К Лёриному репертуару относились еще все ноты ее матери, все эти оперы, и арии, и аранжировки, тоже со словами, но непонятными (пению училась в Неаполе) и с подавлявшим меня количеством ненавистных мне надлинейных трижды и четырежды перечеркнутых нот. «Нувеллист» же я, за детскую простоту нотного начертания, полную его доступность моей детской несостоятельности — презирала: столько белых и никаких перечерков, — точно взяли один материнский нотный лист и рассыпали (как кур кормят!) на целый год «Нувеллиста», — так, чтобы на каждую страницу хоть немножко попало, — почти что мой «Леберт и Штарк», — только с педалью. Педаль мне, кстати, была строго воспрещена. «От земли не видать, а уже педаль! Чем ты хочешь быть: музыкантом или (проглатывая „Лёру“)… барышней, которая, кроме педали да закаченных глаз… Нет, ты сумей рукой дать педаль!» Давала — ногой, но только в отсутствие матери, но зато так подолгу, что уже не понимала: уже я (гужу) или — еще педаль? (представлявшаяся мне, кстати, золотой туфелькой — Plattfuss[12] — Золушки!). Но у педали была еще одна — словесная родня: педель, педель студенческих сходок, педель, забравший на сходке нашего с Асей до собачьего вою любимого Аркадия Александровича (Аркаэксаныча), Андрюшиного репетитора. Педелем вызвано второе мое в жизни стихотворение:
Педель, мнившийся мне огромным, выше всего этого двора, и забирающий студентов (Аркаэксанычей) свыше, огромной раскоряченной лапой, как Людоед — мальчиков с пальчиков. Людоед — но так как это все-таки университетский служитель — то весь в медалях. И, конечно, такой же один, как педали — две. Но, назвав педеля, не могу не упомянуть его словесной родни: пуделя, белого ученого Капи из «Sans Famille», который рвет педеля за панталоны — тогда педель Аркаэксаныча выпускает, — и их общей, педеля и педали, словесной родни, двоюродной сестры падали, той падали, которой пахнет — одну секунду — и каждый раз — и безумно сильно — в бузине, у самого подступа к нашей тарусской даче, падали, от детства и Тарусы такой родной и мной-самой, что каждый раз, как это слово слышу — оборачиваюсь.

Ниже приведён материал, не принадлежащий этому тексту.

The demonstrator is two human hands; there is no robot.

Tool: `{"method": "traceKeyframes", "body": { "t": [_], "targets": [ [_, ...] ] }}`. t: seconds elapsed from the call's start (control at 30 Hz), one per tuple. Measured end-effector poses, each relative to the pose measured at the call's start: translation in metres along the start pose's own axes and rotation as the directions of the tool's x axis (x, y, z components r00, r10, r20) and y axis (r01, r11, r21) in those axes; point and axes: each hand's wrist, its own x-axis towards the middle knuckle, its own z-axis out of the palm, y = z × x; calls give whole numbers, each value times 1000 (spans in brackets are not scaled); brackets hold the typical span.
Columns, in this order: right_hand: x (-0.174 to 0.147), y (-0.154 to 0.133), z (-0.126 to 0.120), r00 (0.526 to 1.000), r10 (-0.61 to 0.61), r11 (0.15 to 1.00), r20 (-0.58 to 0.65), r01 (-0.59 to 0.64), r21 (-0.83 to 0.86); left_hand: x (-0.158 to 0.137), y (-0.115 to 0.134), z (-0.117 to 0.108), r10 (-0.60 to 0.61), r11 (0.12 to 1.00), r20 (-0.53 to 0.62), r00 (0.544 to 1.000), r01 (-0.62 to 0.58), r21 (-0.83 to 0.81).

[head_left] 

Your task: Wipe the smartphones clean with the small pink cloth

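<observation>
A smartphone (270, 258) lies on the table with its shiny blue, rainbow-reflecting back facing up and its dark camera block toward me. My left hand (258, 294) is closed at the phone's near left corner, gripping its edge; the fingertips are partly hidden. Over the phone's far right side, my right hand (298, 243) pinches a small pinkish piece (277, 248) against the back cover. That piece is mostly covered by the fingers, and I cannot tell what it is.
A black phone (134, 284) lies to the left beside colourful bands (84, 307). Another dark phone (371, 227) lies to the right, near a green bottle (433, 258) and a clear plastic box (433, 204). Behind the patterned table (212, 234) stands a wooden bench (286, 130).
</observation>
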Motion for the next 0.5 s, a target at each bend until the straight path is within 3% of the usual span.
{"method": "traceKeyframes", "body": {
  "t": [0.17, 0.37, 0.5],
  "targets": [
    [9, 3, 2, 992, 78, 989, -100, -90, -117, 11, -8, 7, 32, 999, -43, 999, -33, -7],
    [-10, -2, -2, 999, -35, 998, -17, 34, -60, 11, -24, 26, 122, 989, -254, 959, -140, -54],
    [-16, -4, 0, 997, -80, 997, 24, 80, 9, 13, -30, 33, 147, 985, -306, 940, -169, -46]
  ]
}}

Но возвратимся на мой мученический табурет. Табурет был, как все, должно быть, но я-то тогда не знала, что все такие, и даже не знала, что есть еще такие, это был табурет, вещь в доме без себе подобных, магическая, ибо из всех вещей именно она требовала, чтобы я сидела смирно, а сама — вертелась! На своей рубчатой шее, так напоминавшей ощипанную индюшачью. Вывернешь ее до предела и ждешь не без волнения, что вот «голова», ослабнув, качнется и совсем отвалится. Но помню и отвал другой головы — собственной, когда, вжавшись руками в сидение и ногами помогая, обмирая от близящейся сладкой тошноты, не раз, не два, а весь винт ввысь и затем вниз — до отрыва головы, рвущейся с шеи, как шар с крутимой палки.
«А-а-а! опять завертелась! — тихо вошедший и безмолвно наблюдавший Андрюша, с злорадством глядя на мое зеленое лицо. — Давай перочинный нож, а то маме скажу, как ты тут без нее своих Лебертов и Штарков играешь. (Пауза.) Дашь нож?» — «Нет». — «Так вот тебе Леберт! — Так вот тебе Штарк!» И, уверяю, удар был вовсе не staccat’ный.
Андрюша на рояле не учился, потому что был от другой матери, которая пела, и вышло бы вроде измены: дом был начисто поделен на пенье (первый брак отца) и рояль (второй), которые иногда тарусскими поздними вечерами и полями в двухголосом пении, Валерии и нашей матери — сливались. Но как сейчас слышу материнское сдавленно-исступленное «ох» в ответ на Валериино, часами, «подбиранье» и «напеванье», как сейчас вижу искажение всего ее лица и рук на каком-нибудь особенно-выразительном, при помощи педали, аккорде, или на особенно-высокой, при помощи полузакрытых глаз и вертикального подбородка, ноте, за которой вот-вот начнется тот ужасный безголосый сухо-горловой крик, сравнимый по нестерпимости только с внезапно ожившим и заигравшим под языком зубным нервом, — крик, за который можно убить.